GOAL OF THE EXERCISE:
Scan the data for "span" and copy the lines it appears in.

GIVEN MATERIAL:
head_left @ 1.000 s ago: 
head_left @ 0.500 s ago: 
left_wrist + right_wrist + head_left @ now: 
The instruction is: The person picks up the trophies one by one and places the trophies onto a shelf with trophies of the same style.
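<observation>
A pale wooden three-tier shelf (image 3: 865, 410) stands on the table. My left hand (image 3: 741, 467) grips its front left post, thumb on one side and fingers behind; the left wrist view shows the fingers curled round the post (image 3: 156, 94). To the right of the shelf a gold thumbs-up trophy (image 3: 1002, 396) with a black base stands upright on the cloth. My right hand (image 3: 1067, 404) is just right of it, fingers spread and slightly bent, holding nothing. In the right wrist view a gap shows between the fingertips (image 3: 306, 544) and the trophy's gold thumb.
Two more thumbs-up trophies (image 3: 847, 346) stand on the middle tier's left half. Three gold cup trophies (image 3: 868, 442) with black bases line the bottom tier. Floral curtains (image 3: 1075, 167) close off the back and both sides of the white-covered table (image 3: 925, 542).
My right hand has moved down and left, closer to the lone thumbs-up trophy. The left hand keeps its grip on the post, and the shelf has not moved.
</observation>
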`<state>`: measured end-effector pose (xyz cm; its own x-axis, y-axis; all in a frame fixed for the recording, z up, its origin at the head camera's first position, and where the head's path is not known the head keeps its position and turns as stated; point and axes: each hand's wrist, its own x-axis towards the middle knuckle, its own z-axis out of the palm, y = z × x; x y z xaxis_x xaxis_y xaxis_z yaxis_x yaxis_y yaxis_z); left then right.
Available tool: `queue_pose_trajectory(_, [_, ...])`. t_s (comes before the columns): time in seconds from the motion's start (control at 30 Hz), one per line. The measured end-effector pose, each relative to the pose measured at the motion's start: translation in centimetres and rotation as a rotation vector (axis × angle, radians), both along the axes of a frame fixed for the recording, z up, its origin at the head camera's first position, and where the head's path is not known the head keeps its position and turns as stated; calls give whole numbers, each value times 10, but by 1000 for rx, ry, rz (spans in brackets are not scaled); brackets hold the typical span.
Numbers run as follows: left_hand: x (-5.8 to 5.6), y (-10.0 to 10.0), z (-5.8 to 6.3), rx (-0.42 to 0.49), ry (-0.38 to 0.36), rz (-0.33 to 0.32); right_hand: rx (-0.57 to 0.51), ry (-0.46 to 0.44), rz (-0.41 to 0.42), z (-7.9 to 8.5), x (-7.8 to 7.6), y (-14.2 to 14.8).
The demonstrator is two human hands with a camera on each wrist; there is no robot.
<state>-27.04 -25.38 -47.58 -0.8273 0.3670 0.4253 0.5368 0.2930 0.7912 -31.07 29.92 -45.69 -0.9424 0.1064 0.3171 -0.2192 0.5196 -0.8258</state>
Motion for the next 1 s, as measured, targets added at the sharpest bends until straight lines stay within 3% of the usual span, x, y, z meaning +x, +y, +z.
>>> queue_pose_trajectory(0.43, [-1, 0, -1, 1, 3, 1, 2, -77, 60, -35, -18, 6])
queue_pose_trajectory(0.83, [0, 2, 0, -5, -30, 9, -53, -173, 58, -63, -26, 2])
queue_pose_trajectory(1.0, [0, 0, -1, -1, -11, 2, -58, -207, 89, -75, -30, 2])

ANSWER SPACE:
Available tool: `queue_pose_trajectory(_, [_, ...])`. t_s (comes before the columns): time in seconds from the motion's start (control at 30 Hz), one per line. The measured end-effector pose, each relative to the pose measured at the motion's start: translation in centimetres and rotation as a rotation vector (axis × angle, radians), both along the axes of a frame fixed for the recording, z up, its origin at the head camera's first position, and where the head's path is not known the head keeps its position and turns as stated; calls give whole numbers, each value times 10, but by 1000 for rx, ry, rz (spans in brackets are not scaled); brackets hold the typical span.
Motion for the next 1 s, as measured, targets added at the sharpest bends until straight lines stay within 3% of the usual span, x, y, z meaning +x, +y, +z.

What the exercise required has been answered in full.